Legarda backs Malampaya-backed bond sale

Senate Majority Leader Loren Legarda has endorsed government’s plan to cash in on the royalties that it stands to earn from the Malampaya natural gas project.

"We stand squarely behind the plan to sell bonds backed by future government revenues from the project," Legarda said.

"The plan is viable because Malampaya is about to start commercial production and the field‘s gas reserves have been proven," Legarda pointed out.

"If we can tap future revenues now to help fund the projected P145-billion budget deficit this year, then that would be most welcome," Legarda said.

"The only problem with the plan is that this is not a good time to float bonds overseas," she added.

The National Power Corp. and Philippine Long Distance Telephone Co. earlier deferred plans to float $400 million and $300 million worth of bonds, respectively, after foreign investors were shaken by the terrorist attacks in the United States.

Government plans to sell $200 million (P10.2 billion) worth of bonds secured by the estimated $10 billion (P510 billion) income it expects to earn from the Malampaya natural gas project over the next 20 years.

The government earnings represent 30 percent of the revenues that would be generated after the consortium behind the project shall have recovered costs incurred to fully develop the gas field.

The deep-water gas field will start next month. It is expected to displace about $670 million P34.2 billion) worth of oil imports each year and cover 16 percent of the country’s electric power needs.

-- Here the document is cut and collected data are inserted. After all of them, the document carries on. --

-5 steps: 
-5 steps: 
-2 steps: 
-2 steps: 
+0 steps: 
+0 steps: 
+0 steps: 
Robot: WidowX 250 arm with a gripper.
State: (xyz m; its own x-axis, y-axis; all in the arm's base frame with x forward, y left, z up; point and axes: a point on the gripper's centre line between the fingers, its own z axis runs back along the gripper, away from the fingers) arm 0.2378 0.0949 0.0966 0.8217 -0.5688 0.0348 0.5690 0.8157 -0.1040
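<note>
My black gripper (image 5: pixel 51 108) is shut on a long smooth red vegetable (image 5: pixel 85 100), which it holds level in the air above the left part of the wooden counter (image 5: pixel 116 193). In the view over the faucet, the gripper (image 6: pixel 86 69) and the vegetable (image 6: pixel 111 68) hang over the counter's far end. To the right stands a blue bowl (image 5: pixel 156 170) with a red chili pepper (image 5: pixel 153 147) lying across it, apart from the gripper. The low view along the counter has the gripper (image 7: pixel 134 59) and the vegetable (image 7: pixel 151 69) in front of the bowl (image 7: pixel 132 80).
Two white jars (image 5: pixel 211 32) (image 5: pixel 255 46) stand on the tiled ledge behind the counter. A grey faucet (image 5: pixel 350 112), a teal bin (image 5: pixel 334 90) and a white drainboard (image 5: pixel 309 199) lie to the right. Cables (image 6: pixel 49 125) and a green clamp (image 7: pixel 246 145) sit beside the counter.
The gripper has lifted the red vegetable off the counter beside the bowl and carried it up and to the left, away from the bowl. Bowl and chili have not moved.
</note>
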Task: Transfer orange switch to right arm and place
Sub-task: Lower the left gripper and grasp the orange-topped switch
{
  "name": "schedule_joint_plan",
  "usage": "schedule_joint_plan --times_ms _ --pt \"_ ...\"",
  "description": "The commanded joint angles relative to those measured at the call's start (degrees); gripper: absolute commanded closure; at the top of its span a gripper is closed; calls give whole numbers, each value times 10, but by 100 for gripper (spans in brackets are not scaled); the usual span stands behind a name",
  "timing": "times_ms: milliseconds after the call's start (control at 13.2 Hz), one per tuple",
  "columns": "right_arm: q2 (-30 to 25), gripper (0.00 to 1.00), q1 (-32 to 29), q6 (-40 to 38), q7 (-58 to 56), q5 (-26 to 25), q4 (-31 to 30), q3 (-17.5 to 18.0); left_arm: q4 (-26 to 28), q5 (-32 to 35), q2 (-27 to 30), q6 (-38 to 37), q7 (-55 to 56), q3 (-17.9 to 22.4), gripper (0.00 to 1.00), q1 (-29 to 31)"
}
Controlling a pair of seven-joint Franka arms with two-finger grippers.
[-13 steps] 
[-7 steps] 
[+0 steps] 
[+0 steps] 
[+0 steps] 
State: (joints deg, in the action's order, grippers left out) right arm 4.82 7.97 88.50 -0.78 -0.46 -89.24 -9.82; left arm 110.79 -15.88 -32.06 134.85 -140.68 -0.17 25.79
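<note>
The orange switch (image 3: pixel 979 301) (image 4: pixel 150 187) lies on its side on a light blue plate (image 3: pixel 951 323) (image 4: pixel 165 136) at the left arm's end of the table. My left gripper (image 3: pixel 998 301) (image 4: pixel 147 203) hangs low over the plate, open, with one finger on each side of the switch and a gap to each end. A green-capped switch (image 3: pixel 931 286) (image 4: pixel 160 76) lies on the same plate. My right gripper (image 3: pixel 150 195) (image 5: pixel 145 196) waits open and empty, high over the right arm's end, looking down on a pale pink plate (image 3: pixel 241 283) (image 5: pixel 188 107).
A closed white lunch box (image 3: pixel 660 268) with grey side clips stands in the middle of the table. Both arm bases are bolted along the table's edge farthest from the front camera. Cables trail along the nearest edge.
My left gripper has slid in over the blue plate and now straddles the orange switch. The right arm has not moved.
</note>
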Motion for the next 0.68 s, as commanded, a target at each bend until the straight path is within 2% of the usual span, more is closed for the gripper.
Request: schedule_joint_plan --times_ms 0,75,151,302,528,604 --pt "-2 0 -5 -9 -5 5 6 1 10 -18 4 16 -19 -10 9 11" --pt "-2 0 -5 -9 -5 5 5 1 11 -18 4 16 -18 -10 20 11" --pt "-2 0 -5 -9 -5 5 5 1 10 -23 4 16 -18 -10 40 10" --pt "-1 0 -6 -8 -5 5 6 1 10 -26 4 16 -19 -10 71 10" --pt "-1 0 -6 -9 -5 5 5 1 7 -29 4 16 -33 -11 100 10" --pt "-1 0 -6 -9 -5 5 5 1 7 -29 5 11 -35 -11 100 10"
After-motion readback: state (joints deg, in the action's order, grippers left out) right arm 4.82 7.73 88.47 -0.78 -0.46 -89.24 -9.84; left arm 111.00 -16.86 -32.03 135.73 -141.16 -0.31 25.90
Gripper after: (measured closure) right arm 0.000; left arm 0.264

In the first six years of production, government is expected to earn $125 million (P6.4 billion) in annual royalties. Government also expects to reap an indirect windfall from state-owned Philippine National Oil Co.’s 10 percent interest in the project.

Shell Phils. Exploration B.V. and Texaco Inc. control 90 percent of the project.
Higher taxes on cellphone calls, operators rejected
Meanwhile, Legarda cautioned her colleagues in Congress against passing two bills that seek to increase government taxes on cellular telephone calls and operators.

Legarda warned that the country’s estimated eight million cellular telephone users would end up paying for the additional taxes, not the operators.

"Operators will surely find a way to pass the new taxes on to subscribers in the form of higher call charges. In the end, users would bear the heavier tax burden," Legarda pointed out.

Legarda was referring to the bill seeking to impose a 50-centavo tax on every call from a cellular telephone. Another bill seeks to impose a 10 percent tax, over and above the existing 10 percent value added tax, collected from cellular calls.

Both bills provide that the new tax revenue to be generated shall accrue to a special fund meant to finance the computer education in public schools.

"The intention (of he two bills) to raise funds for school computerization is indeed praiseworthy. However, we do to have to impose new taxes to finance computerization," Legarda stressed.

"If it wills to, congress can simply appropriate fund f or school computerization out of the General Fund while we are deliberating on the proposed 2002 national budget," Legarda added.

Earlier, consumer groups claimed that the proposal to tap revenues from the proposed new taxes for consumer education was merely being used by advocates to "sweeten" an "unsavory" user levy.

Legarda for her part, questioned the prudence of dedicating to a specific fund the revenues to be raised from the proposed new taxes.

"This approach is totally incompatible with the one-fund principle being championed by the Department of Finance," she explained.

Under the one-fund rule, all government income should accrue to the General Fund of the National Treasury to ensure more efficient revenue mobilization and allocation.